### Exercise details
Through the line that contains "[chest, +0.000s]", return the data below exactly, starting at its first line; leave the rest out.

Records from a data collection:
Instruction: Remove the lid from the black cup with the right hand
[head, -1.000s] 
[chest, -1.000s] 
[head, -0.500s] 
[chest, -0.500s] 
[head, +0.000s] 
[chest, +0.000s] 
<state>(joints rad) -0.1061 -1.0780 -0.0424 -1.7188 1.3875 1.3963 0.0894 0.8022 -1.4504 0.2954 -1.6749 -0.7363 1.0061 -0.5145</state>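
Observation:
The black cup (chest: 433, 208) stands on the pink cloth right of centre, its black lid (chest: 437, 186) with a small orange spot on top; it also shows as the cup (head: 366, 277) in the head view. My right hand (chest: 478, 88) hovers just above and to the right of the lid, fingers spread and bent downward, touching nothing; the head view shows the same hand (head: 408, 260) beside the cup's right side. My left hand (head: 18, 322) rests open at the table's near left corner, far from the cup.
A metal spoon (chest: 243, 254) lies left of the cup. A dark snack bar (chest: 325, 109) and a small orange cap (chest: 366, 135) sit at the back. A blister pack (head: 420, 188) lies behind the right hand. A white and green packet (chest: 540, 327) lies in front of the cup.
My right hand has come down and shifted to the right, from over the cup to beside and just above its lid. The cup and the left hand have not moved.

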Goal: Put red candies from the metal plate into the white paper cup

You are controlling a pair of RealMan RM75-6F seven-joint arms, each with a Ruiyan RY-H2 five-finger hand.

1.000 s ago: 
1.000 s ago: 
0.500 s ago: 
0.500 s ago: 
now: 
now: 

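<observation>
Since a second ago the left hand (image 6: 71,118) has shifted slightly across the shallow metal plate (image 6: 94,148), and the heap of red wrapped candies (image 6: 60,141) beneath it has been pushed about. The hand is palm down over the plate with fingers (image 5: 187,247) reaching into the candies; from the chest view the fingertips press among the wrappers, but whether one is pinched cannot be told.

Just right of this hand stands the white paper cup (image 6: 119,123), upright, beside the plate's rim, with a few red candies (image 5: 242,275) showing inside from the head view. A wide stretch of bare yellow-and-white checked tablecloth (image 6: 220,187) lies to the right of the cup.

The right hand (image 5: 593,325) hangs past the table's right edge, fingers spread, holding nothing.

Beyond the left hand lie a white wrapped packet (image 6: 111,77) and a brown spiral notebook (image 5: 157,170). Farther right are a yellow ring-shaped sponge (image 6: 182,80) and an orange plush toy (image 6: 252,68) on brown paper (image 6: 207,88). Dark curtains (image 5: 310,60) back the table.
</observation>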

### Solution below
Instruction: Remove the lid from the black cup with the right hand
[head, -1.000s] 
[chest, -1.000s] 
[head, -0.500s] 
[chest, -0.500s] 
[head, +0.000s] 
[chest, +0.000s] 

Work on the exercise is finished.